Stored entries

______________________________

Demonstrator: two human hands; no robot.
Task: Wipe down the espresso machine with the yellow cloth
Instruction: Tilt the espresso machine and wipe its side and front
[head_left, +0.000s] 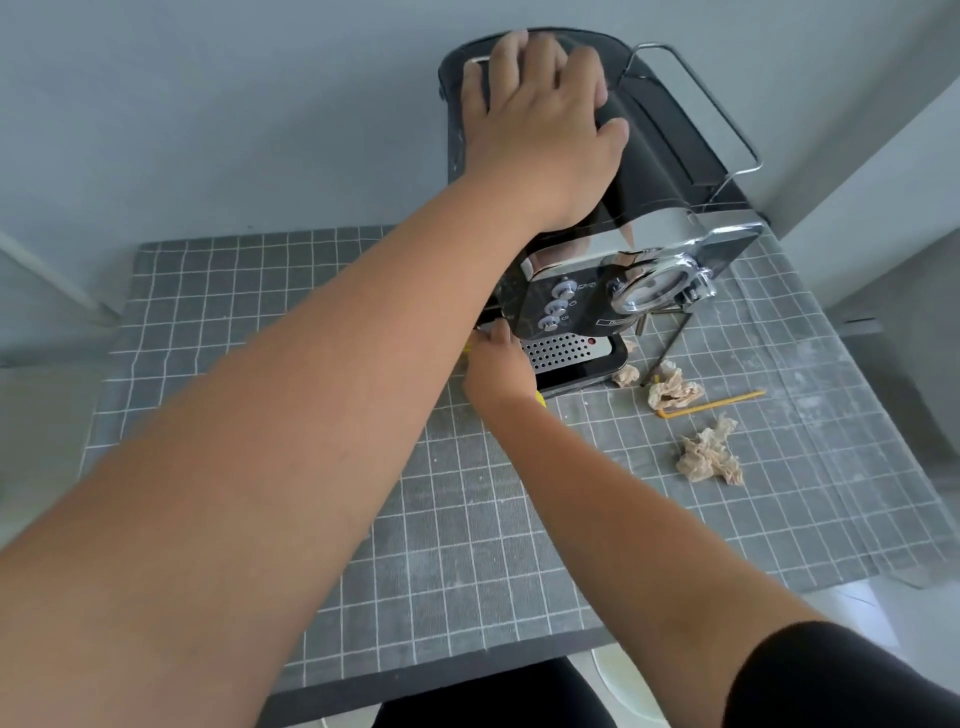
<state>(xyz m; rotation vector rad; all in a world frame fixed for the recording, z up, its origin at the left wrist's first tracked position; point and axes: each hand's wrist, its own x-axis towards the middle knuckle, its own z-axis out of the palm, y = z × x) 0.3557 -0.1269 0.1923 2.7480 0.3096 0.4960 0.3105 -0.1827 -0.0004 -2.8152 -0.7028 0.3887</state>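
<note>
Head view: left hand (540, 119) lies flat on top of the machine (644, 291), fingers spread, likely bracing it so it doesn't slide on the table (467, 519). Right hand (496, 364) is at the machine's lower left side, fingers curled on the cloth (540, 399), mostly hidden with only yellow slivers showing. Probably wiping that side panel. Crumpled tissues (709, 457) and a straw (711, 402) lie to the right.
</note>
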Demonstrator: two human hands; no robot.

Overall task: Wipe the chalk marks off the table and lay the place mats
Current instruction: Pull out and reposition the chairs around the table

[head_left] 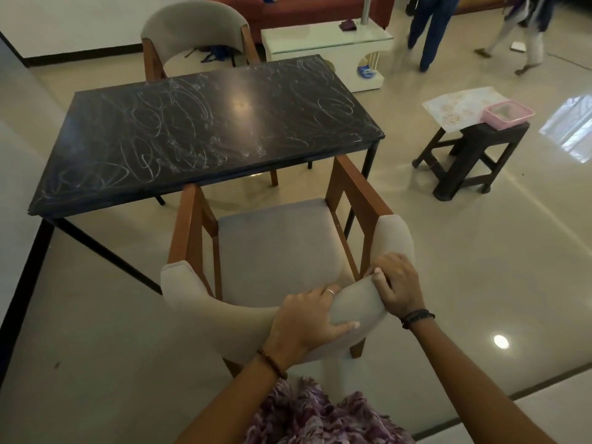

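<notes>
A black table (224, 100) stands ahead, its top covered in white chalk scribbles (166, 123). A grey padded wooden chair (272, 245) sits pulled back from the table's near side. My left hand (304, 325) grips the curved backrest from above. My right hand (394, 283) grips the same backrest a little to the right. Pale patterned place mats (458, 105) lie on a dark stool (471, 155) to the right, with a pink tub (507, 115) on top of them.
A second grey chair (195, 36) stands at the table's far side. A white glass-topped side table (330, 49) and a red sofa (314, 11) stand behind. Two people (432, 30) walk at the back right. A wall runs along the left.
</notes>
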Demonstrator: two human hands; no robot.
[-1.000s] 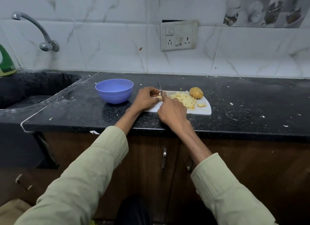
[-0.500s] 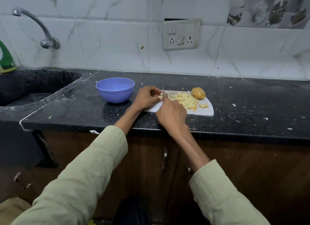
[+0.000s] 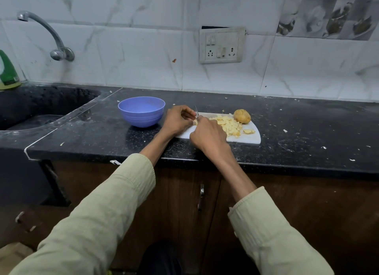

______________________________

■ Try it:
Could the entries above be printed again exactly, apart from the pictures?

■ Finished exercise:
Demonstrator: two human hands; no robot.
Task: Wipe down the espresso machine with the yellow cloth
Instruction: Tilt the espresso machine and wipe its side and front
[head_left, +0.000s] 
<state>(xyz m; rotation vector rad; all in a world frame fixed for the recording, z up, its origin at the left wrist's first tracked position; point and axes: each hand's wrist, its own x-axis towards the middle knuckle, its own z-axis out of the palm, y = z × x) 0.3557 -0.1269 0.1923 2.7480 0.3096 0.4960 0.3105 -0.1827 -0.0004 -2.8152 -0.7028 0.3887</state>
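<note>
Head view: left hand (540, 119) lies flat on top of the machine (644, 291), fingers spread, likely bracing it so it doesn't slide on the table (467, 519). Right hand (496, 364) is at the machine's lower left side, fingers curled on the cloth (540, 399), mostly hidden with only yellow slivers showing. Probably wiping that side panel. Crumpled tissues (709, 457) and a straw (711, 402) lie to the right.
</note>
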Demonstrator: two human hands; no robot.

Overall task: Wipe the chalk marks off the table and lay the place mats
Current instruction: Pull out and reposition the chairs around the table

[head_left] 

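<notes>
A black table (224, 100) stands ahead, its top covered in white chalk scribbles (166, 123). A grey padded wooden chair (272, 245) sits pulled back from the table's near side. My left hand (304, 325) grips the curved backrest from above. My right hand (394, 283) grips the same backrest a little to the right. Pale patterned place mats (458, 105) lie on a dark stool (471, 155) to the right, with a pink tub (507, 115) on top of them.
A second grey chair (195, 36) stands at the table's far side. A white glass-topped side table (330, 49) and a red sofa (314, 11) stand behind. Two people (432, 30) walk at the back right. A wall runs along the left.
</notes>
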Demonstrator: two human hands; no robot.
[-1.000s] 
[-0.500s] 
[+0.000s] 

The answer has been written out in full.